In 2013, Gerald Bostock was in charge of the Clayton County, Georgia CASA (Court Appointed Special Advocates) program, which trained and assigned volunteers to represent children who had experienced abuse or neglect in court proceedings. He loved his job, won awards at work and got great reviews…
Until he joined the Hotlanta Softball League, a local gay softball league. After promoting the league at work, he began receiving negative comments about his sexuality, with some colleagues using slurs and disparaging him and his work. Bostock was eventually fired for conduct unbecoming an employee – all because he was gay and chose to make that known at work. Bostock sued Clayton County, Georgia and – along with two similar cases - the case went all the way to the Supreme Court.
On June 15, 2020, the Supreme Court issued a historic ruling stating that Title VII of the Civil Rights Act of 1964, which prohibits discrimination “because of sex,” includes LGBT+ employees. Prior to the decision, Title VII prohibited discrimination based on race, color, national origin, religion and sex. The decision adds sexual orientation and gender identity to the classifications protected by the law.

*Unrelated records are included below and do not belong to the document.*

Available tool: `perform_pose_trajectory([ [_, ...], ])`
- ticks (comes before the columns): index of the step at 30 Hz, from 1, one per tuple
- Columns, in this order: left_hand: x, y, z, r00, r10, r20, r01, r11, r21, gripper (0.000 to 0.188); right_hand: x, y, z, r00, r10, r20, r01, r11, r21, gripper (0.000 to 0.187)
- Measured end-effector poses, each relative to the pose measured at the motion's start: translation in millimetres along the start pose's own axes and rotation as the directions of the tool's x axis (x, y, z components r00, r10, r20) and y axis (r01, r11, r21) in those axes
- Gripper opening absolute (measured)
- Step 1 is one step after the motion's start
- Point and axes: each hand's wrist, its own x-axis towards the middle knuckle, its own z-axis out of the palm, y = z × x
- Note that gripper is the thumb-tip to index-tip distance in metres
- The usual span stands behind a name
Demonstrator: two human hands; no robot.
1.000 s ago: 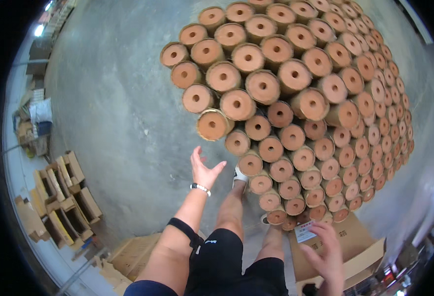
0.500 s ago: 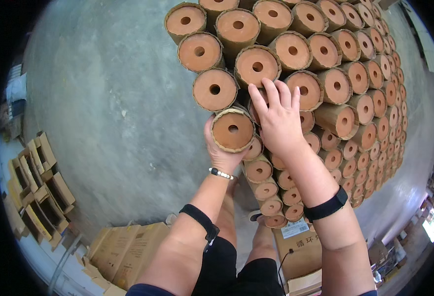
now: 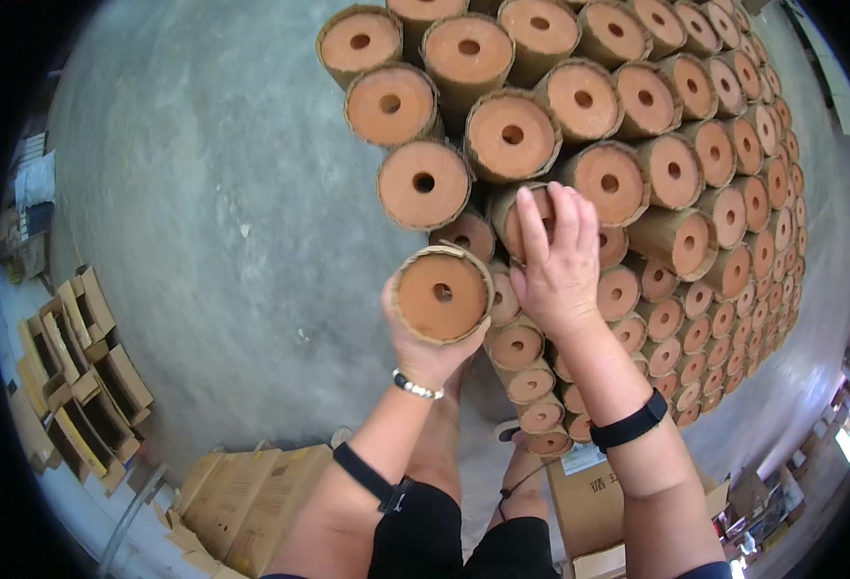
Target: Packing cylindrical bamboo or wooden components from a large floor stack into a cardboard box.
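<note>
My left hand [image 3: 413, 340] is wrapped round a terracotta clay pot [image 3: 444, 314] in a brown corrugated cardboard sleeve, its flat round end with a central hole facing up. The pot is held clear of the stack's left edge. My right hand [image 3: 562, 275] is closed over another sleeved pot [image 3: 508, 224] at the edge of the stack, its fingers across the round end and hiding part of it. Behind my left hand's pot, a lower pot [image 3: 469, 232] shows partly. A further pot [image 3: 424, 185] stands just beyond.
Rows of similar sleeved pots [image 3: 610, 181] fill the right side, stacked at different heights. Grey concrete floor [image 3: 203, 222] spreads to the left. Open cardboard pieces [image 3: 82, 386] lie at far left. Cardboard boxes [image 3: 251, 497] and a carton [image 3: 584, 502] stand near my legs.
My left hand has drawn its pot toward me and slightly left, away from the stack, uncovering a lower pot. My right hand has shifted slightly nearer, with its pot showing more.
</note>
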Motion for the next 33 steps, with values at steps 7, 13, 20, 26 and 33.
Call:
perform_pose_trajectory([
  [7, -36.1, 36.8, -80.1, 0.757, -0.508, 0.411, 0.636, 0.433, -0.639, 0.065, -14.8, -16.2, -17.7, 0.986, 0.165, 0.036, -0.143, 0.931, -0.335, 0.052],
  [13, -61.4, 41.8, -101.3, 0.452, -0.492, 0.744, 0.876, 0.088, -0.474, 0.065, -36.5, 0.1, -26.5, 0.89, 0.347, 0.295, -0.225, 0.898, -0.378, 0.051],
  [20, -78.7, 73.6, -71.9, 0.228, -0.232, 0.946, 0.961, -0.104, -0.257, 0.067, -97.1, 37.8, -40.8, 0.666, 0.649, 0.367, -0.718, 0.692, 0.079, 0.094],
  [26, -94.9, 122.0, -42.1, 0.099, -0.18, 0.979, 0.989, 0.125, -0.077, 0.073, -173.1, 25.0, -128.6, 0.481, 0.388, 0.787, -0.17, -0.839, 0.517, 0.046],
  [33, -165.5, 240.7, -8.9, -0.021, -0.025, 0.999, 0.803, 0.595, 0.032, 0.09, -281.2, -16.0, -246.9, 0.546, 0.506, 0.667, 0.012, -0.801, 0.598, 0.061],
])
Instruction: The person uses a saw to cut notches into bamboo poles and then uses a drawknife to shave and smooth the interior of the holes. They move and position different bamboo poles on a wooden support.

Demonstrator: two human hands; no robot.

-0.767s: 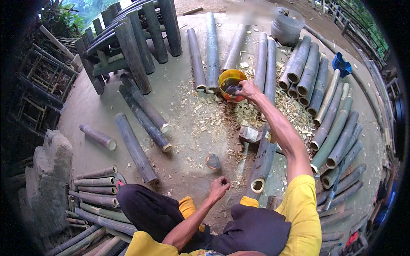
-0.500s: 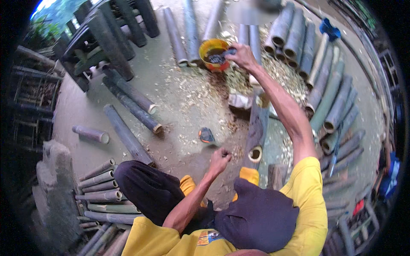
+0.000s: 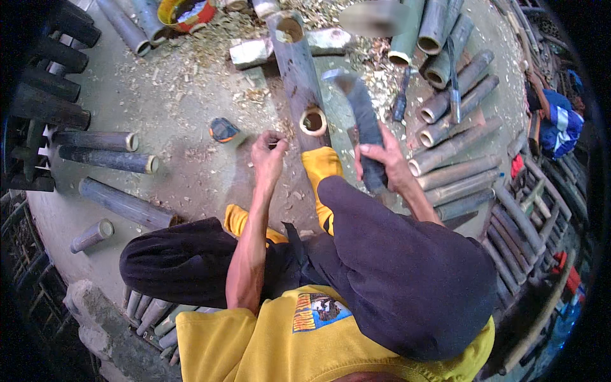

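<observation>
Bamboo tube (image 3: 298,79) lies over pale block (image 3: 251,53), lower end between the hands. Right hand (image 3: 394,164) has fingers wrapped round dark tool (image 3: 365,118); left hand (image 3: 268,156) curls half-closed, seemingly empty, probably best kept clear.

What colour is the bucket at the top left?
The bucket is yellow and red, best seen in the head view.
</observation>
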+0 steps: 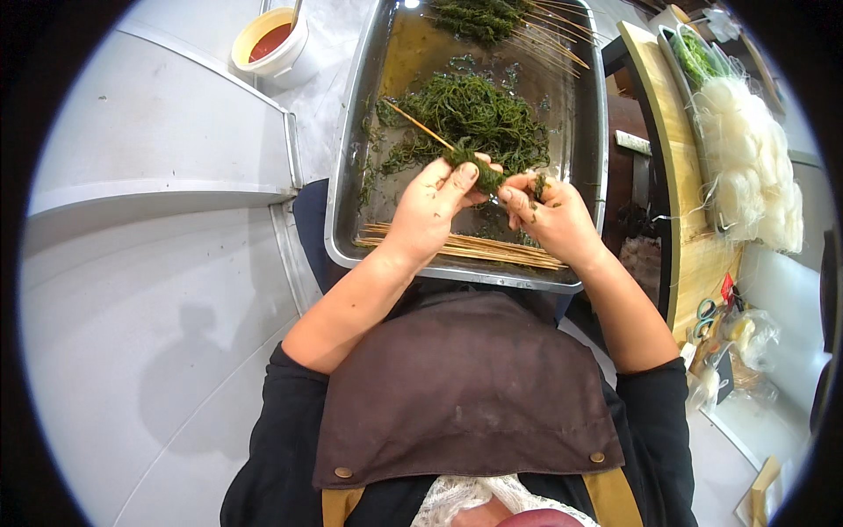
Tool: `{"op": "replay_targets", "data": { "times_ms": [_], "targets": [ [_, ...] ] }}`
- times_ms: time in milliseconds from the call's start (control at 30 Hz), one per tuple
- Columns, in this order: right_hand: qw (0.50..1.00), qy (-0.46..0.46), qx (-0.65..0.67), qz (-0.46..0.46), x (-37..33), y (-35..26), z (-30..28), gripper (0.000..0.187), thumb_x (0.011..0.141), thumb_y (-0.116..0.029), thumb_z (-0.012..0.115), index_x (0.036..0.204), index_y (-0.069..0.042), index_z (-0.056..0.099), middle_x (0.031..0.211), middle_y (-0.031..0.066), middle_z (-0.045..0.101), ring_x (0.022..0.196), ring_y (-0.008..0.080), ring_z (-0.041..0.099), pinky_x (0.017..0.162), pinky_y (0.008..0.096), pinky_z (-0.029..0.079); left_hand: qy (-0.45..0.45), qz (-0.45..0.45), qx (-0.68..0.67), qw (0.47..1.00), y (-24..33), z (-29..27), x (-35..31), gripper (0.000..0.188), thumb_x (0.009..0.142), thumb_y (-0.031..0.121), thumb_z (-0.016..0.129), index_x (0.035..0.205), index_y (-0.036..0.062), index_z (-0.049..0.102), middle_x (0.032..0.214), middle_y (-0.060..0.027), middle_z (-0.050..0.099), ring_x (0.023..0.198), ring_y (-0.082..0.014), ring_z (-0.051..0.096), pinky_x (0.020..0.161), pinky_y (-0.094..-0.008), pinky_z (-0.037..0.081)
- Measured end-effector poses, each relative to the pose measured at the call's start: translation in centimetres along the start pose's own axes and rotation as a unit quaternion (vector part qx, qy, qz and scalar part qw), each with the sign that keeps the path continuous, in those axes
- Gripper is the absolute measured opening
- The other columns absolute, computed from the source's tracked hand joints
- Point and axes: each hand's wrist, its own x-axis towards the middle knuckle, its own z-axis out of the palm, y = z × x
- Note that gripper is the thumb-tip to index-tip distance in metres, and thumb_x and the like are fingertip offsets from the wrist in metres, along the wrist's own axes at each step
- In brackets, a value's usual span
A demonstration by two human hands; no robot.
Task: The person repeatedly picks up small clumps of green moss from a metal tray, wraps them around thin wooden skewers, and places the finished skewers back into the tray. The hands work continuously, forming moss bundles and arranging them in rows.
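Over a metal tray [344, 202], my left hand [436, 200] is closed around a wooden skewer [421, 124] that has dark green seaweed strands [488, 178] bunched on it. The skewer's bare end points up and to the left. My right hand [555, 215] pinches the seaweed at the skewer's other end, and bits of green cling to its fingers. Just beyond both hands lies a loose heap of seaweed [474, 110] in shallow liquid. Bare skewers [479, 249] rest in a bundle along the tray's near side, below my hands.
At the tray's far end sit several loaded skewers [562, 39]. A white bucket [290, 54] with reddish liquid stands to the left. On the right, a wooden table [672, 167] carries white noodle-like bundles [746, 167], a tray of greens [694, 57] and scissors [705, 318].
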Motion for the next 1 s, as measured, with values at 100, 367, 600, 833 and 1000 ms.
{"op": "replay_targets", "data": {
  "times_ms": [100, 367, 600, 833, 1000],
  "targets": [
    [0.986, 0.016, -0.163, 0.035, -2.2, 0.2, -1.4, 0.016, 0.1, -0.018, 0.069, 0.1, -0.003, 0.074, 0.074, 0.0055, 0.07, 0.065, 0.0133, 0.064, 0.063, 0.0302, 0.052, -0.095, -0.142, 0.321, 0.932, 1.7, -1.7, -0.5, 0.033, 0.109, 0.028, 0.056, 0.122, -0.0009, 0.066, 0.113, -0.0094, 0.074, 0.103, -0.0196, 0.07, 0.091, -0.0331, 0.056],
    [0.845, -0.034, -0.531, -0.061, -5.0, -1.0, -4.1, 0.024, 0.092, -0.031, 0.074, 0.094, -0.007, 0.078, 0.083, 0.013, 0.071, 0.084, 0.0326, 0.072, 0.076, 0.0434, 0.058, -0.142, 0.061, 0.587, 0.795, 1.1, -0.6, -1.7, 0.026, 0.101, 0.023, 0.063, 0.114, 0.0033, 0.072, 0.107, -0.0162, 0.072, 0.102, -0.0329, 0.068, 0.091, -0.0412, 0.053],
    [0.766, 0.07, -0.583, -0.263, 3.7, 0.4, -1.7, 0.015, 0.088, -0.02, 0.078, 0.096, -0.008, 0.076, 0.095, 0.0112, 0.07, 0.097, 0.0292, 0.068, 0.087, 0.0415, 0.056, -0.161, 0.034, 0.621, 0.766, 0.0, -1.1, -1.7, 0.027, 0.1, 0.023, 0.062, 0.116, 0.0036, 0.07, 0.11, -0.0178, 0.071, 0.109, -0.0359, 0.066, 0.095, -0.0445, 0.051],
    [0.975, 0.05, -0.181, -0.115, 3.8, -6.6, -4.2, 0.014, 0.097, -0.014, 0.075, 0.102, -0.004, 0.067, 0.092, -0.0041, 0.065, 0.089, 0.0046, 0.06, 0.082, 0.023, 0.051, -0.161, 0.019, 0.599, 0.784, 1.5, -1.5, -1.9, 0.027, 0.1, 0.023, 0.062, 0.116, 0.0029, 0.071, 0.111, -0.0188, 0.071, 0.109, -0.036, 0.066, 0.095, -0.0424, 0.053],
    [0.982, -0.003, -0.092, -0.167, 2.8, -12.5, -4.1, 0.025, 0.095, -0.031, 0.078, 0.096, -0.007, 0.07, 0.083, -0.0068, 0.063, 0.079, 0.0024, 0.054, 0.072, 0.0213, 0.044, -0.026, 0.159, 0.541, 0.825, 4.6, -0.4, 0.0, 0.029, 0.099, 0.022, 0.067, 0.119, 0.0014, 0.069, 0.112, -0.0169, 0.069, 0.105, -0.0308, 0.068, 0.092, -0.0381, 0.054]
  ]
}}
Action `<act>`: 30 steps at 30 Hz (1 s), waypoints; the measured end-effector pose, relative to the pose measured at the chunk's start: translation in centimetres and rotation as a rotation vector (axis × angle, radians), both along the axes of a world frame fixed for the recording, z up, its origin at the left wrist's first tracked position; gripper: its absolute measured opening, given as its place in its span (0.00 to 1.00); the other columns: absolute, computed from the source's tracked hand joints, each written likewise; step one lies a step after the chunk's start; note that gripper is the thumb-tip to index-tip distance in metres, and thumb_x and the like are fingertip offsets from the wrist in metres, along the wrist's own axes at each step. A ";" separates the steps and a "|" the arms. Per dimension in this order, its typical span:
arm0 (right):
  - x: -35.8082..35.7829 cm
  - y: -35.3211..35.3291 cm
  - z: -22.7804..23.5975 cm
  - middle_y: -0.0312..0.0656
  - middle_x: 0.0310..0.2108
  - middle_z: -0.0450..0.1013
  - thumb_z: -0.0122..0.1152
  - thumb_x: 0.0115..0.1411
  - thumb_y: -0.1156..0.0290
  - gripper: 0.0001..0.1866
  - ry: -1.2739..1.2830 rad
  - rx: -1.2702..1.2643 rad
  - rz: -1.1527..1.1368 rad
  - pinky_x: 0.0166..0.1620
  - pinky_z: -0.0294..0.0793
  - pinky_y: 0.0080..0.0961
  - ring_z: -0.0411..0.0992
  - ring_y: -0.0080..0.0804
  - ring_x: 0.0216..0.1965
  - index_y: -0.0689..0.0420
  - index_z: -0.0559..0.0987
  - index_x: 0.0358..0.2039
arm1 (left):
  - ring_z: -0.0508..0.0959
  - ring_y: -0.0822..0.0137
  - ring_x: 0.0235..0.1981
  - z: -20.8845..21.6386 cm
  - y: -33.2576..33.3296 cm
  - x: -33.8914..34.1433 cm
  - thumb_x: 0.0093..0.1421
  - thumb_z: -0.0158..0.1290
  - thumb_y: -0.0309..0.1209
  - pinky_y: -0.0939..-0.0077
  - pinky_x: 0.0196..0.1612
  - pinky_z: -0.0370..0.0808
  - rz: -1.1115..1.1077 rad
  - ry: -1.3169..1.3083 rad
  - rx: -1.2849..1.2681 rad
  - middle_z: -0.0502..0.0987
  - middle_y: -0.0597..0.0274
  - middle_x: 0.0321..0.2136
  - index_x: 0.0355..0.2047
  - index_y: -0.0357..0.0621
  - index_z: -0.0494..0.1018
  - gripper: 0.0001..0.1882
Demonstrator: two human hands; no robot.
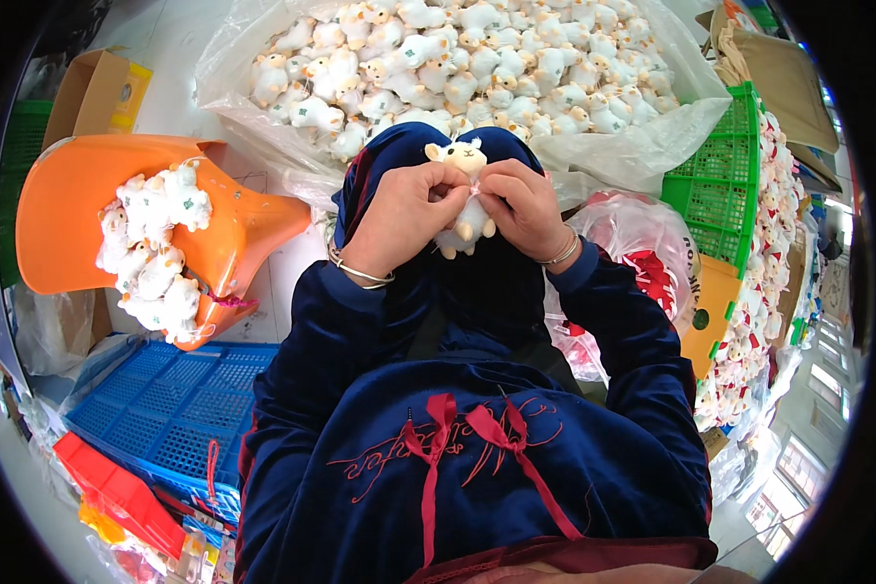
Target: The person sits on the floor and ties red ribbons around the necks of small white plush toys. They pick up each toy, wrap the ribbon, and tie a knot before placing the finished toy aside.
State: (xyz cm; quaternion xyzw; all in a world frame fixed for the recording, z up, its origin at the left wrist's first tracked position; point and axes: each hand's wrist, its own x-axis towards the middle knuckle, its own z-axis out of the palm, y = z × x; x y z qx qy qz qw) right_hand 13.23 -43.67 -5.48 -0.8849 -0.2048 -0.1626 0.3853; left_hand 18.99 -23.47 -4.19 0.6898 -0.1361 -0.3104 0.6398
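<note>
A small white plush animal (464,234) with a cream head, small ears and cream feet lies above my knees, its head pointing away from me. My left hand (407,211) grips it at the neck from the left, thumb and forefinger pinched together. From the other side, my right hand (524,201) pinches at the same spot, its fingertips close to the left ones. Something thin and pale, perhaps a ribbon or thread, shows between the fingertips at the neck. Its exact form is too small to tell.
Ahead, a big clear plastic bag (652,139) holds a heap of similar plush toys (516,58). An orange chair (63,219) at left carries several more. Blue crates (165,389) and a red bin (117,496) stand at lower left. Green crates (715,161) and a stuffed plastic bag (642,234) are at right.
</note>
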 end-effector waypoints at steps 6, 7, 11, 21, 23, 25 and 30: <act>0.1 0.0 0.2 0.45 0.37 0.77 0.67 0.55 0.80 0.09 -0.009 0.003 0.008 0.38 0.78 0.32 0.77 0.43 0.36 0.60 0.79 0.37 | 0.80 0.75 0.24 0.1 0.4 0.7 0.63 0.57 0.27 0.79 0.29 0.76 -0.099 -0.100 0.022 0.81 0.59 0.24 0.39 0.35 0.80 0.08; 0.1 0.0 0.2 0.45 0.38 0.77 0.67 0.55 0.80 0.09 -0.011 0.005 0.008 0.38 0.78 0.32 0.77 0.43 0.36 0.60 0.79 0.37 | 0.78 0.76 0.24 0.4 0.4 1.0 0.64 0.58 0.27 0.80 0.29 0.75 -0.128 -0.137 0.039 0.81 0.61 0.24 0.39 0.35 0.80 0.08; 0.1 0.1 0.4 0.45 0.38 0.77 0.68 0.54 0.80 0.10 -0.021 -0.004 0.000 0.38 0.78 0.31 0.77 0.43 0.35 0.59 0.78 0.37 | 0.78 0.73 0.24 1.0 0.2 1.8 0.63 0.58 0.26 0.77 0.30 0.75 -0.203 -0.396 0.093 0.80 0.58 0.25 0.38 0.38 0.80 0.06; -0.1 0.0 -0.3 0.44 0.37 0.77 0.69 0.52 0.80 0.12 -0.055 -0.007 -0.010 0.37 0.79 0.31 0.78 0.42 0.36 0.58 0.77 0.36 | 0.83 0.57 0.26 0.9 0.1 1.3 0.62 0.57 0.28 0.70 0.32 0.77 -0.060 -0.073 0.065 0.81 0.49 0.26 0.35 0.35 0.77 0.07; -0.1 0.0 -0.4 0.44 0.37 0.77 0.69 0.52 0.80 0.12 -0.058 -0.001 -0.008 0.37 0.79 0.31 0.78 0.42 0.36 0.58 0.77 0.36 | 0.82 0.59 0.25 1.4 0.3 1.4 0.63 0.56 0.27 0.71 0.33 0.78 -0.082 -0.049 0.065 0.81 0.49 0.27 0.36 0.36 0.78 0.06; 0.0 0.0 -0.4 0.44 0.37 0.77 0.69 0.52 0.80 0.12 -0.064 0.006 -0.003 0.37 0.79 0.31 0.78 0.42 0.35 0.58 0.77 0.36 | 0.82 0.58 0.26 1.1 0.2 1.4 0.63 0.56 0.27 0.71 0.33 0.78 -0.124 -0.220 0.049 0.81 0.50 0.27 0.37 0.37 0.79 0.07; 0.0 0.0 -0.4 0.44 0.37 0.77 0.69 0.52 0.80 0.12 -0.065 0.011 -0.001 0.37 0.79 0.31 0.78 0.42 0.35 0.58 0.78 0.36 | 0.83 0.55 0.28 1.4 0.1 1.8 0.62 0.56 0.27 0.69 0.34 0.78 -0.197 -0.340 0.131 0.82 0.50 0.28 0.39 0.39 0.80 0.07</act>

This means that in addition to hiring, firing and discipline decisions, Title VII also prohibits discrimination around the “terms and conditions” of employment, which includes training, promotion, leaves of absence, and more.
The Title VII ruling also prohibits workplace harassment based on an employee’s sexual orientation or gender identity.
And the Supreme Court decision makes it illegal to retaliate against employees that exercise these rights.
While 22 states and DC already had laws prohibiting discrimination based on sexual orientation and gender identity, Texas did not have such a law. But the Supreme Court ruling now provides federal protections to employees in Texas - provided that the employer meets the 15 or more employee standard for Title VII coverage.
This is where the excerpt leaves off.